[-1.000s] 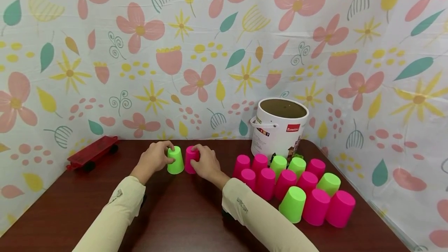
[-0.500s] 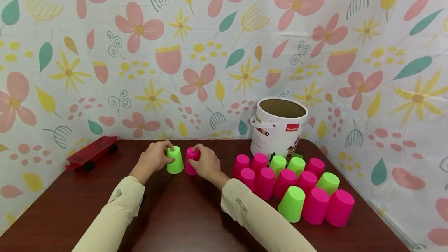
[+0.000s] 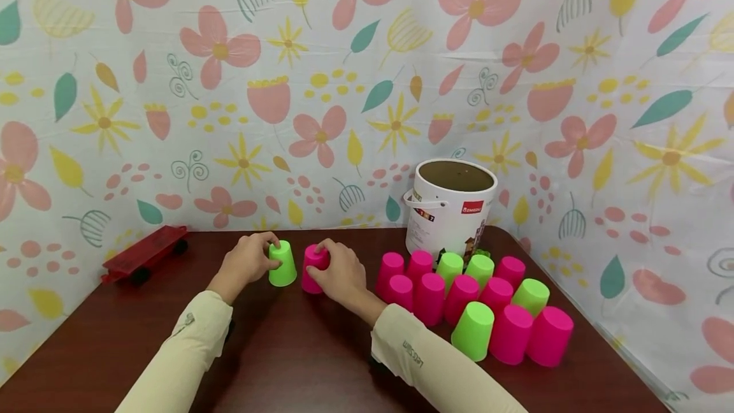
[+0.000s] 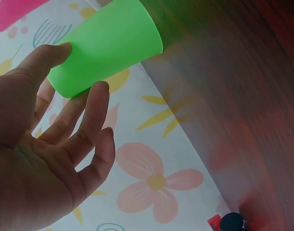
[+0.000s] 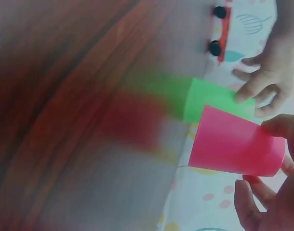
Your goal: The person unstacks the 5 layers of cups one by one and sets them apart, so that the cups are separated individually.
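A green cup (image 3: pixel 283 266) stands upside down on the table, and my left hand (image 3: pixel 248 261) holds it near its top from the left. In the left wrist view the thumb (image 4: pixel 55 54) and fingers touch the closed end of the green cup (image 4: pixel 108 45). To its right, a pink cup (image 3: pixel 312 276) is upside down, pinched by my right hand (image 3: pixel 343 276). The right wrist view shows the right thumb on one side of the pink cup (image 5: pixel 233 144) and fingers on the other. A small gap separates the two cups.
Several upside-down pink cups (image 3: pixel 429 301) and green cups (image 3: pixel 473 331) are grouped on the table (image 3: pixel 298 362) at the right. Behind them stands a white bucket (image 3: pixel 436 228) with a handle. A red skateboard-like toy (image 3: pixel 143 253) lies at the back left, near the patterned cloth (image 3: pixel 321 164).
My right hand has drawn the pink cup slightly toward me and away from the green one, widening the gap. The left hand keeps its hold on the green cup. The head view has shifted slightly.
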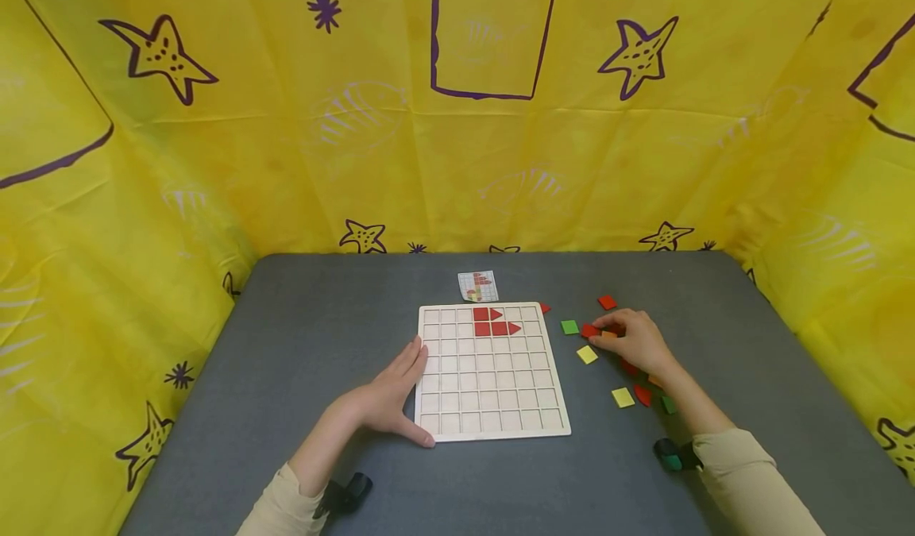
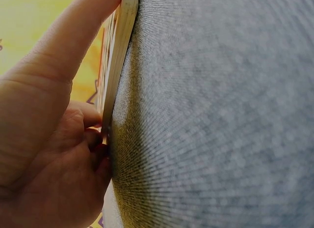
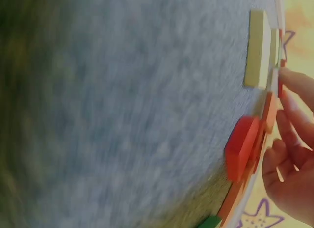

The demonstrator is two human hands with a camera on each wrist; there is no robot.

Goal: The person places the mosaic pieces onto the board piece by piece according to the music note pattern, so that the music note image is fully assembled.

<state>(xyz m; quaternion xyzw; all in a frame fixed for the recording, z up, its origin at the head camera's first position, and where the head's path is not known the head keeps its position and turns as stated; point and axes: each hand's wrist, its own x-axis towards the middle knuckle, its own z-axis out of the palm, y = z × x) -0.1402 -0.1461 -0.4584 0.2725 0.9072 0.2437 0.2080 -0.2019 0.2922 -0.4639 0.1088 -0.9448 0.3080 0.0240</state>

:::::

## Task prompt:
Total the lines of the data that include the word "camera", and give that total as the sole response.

## Solution to the exercise:
2